Chaos and Control, by David Bax
Late in the run of TV’s Buffy the Vampire Slayer, there’s a scene where one of the non-superpowered characters compares the use of magic to hammering a nail. If you hold the hammer down at the end of the handle, he points out, you can swing it with a lot of power. But you give up some control and could end up smashing your thumb. Conversely, if you choke up a little bit, you can hit the nail right on the head but it may take more time to get it in. The point of the parable is there’s a trade-off between power and control. Seth Kramer, Daniel A. Miller and Jeremy Newberger’s excellent new documentary, Évocateur: The Morton Downey Jr. Movie, makes a similar case in telling the story of the titular talk show host.

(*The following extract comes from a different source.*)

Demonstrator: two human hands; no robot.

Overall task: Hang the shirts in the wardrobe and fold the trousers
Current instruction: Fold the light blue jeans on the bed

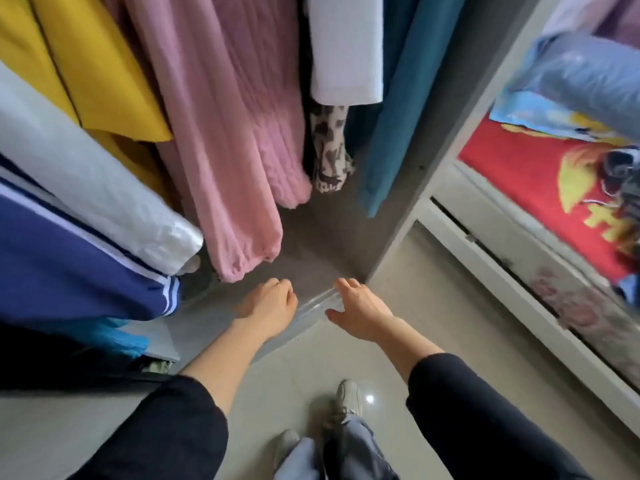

Morton Downey Jr., the son of famed singer Morton Downey, became a cultural sensation in the late 1980s for his television talk show, onto which he would invite political and social figures with serious agendas and then scream at them. His blunt and crude tirades were presented as – and may have, in fact, been – unvarnished honesty. They stoked an intense response in many viewers and propelled him to stardom at a height from which he seemed to fall at the same velocity. His show was on the air for less than two years.
The directors suggest, without overdoing it, that Downey was either the first wave of or just another in a long line of angry conservative commentators – like Rush Limbaugh, Sean Hannity, Glenn Beck, Herman Cain, etc. – who ride the indignation of impressionable Americans to fame. Wisely, the film does not attempt to come to conclusions about whether these folks are cynical hucksters preying on the under-informed or true voices of a vaguely disenfranchised section of the population or both. In some of the wealth of edifying footage, we see Downey meeting with his producers before a show. They quote facts on the upcoming topic and, despite appearing to be more interested in his lunch and his cigarette, we later see him spouting these tidbits from memory, word for word, in front of the cameras and with the frothing zeal that made him famous. This makes the case for a sharp mind but not necessarily a passionate one. It’s also hard to reconcile his fit of outrage at Ron Paul’s advocacy of drug legalization with his smug insistence to a vegan guest that he has the right to poison himself however he wants.
Kramer, Miller and Newberger don’t set out to deny that Downey was motivated by pure belief or that his indignation was righteous. Still, they end up making a much more effective case that he was spurred by a desperate ambition to be more famous than his father. This was a man with a chip on his shoulder that didn’t weigh him down so much as it encouraged him to scorch the earth at any hint or perception of a slight and to do so in a way that was fun to watch for his audience, a group of self-identified disenfranchisees for whom Downey seemed to feel genuine affection.
To focus on comparisons to other conservative media figures would be a disservice to the truth of what Downey really was. Even their supporters, I imagine, wouldn’t describe Beck or Limbaugh as cool. But Downey somehow, despite being a guy in his 50s from Martha’s Vineyard who wore a business suit, managed to appeal – and strongly – to American youth. The directors literally illustrate his hipness with a series of cartoon vignettes imagining short-skirted young women flocking to Downey while he waits placidly behind a screen of tobacco smoke. Some mixture of his indignant tantrums, his brazen lack of décor and his go-fuck-yourself chain-smoking found traction. As one of the now grown young fans of the show points out in the movie, everything was black or white with Downey and that’s a very attractive worldview to a seventeen-year-old.
His simplistic but consuming anger, however, was the catalyst both to his success and to the end of it. Évocateur details the power Downey wielded with his outrage but also how that outrages stoked fires in his audience that burned brighter and, tragically, faster than he could control. In the relative blink of an eye, the world moved on and he was left only his reflection to kick and spit at.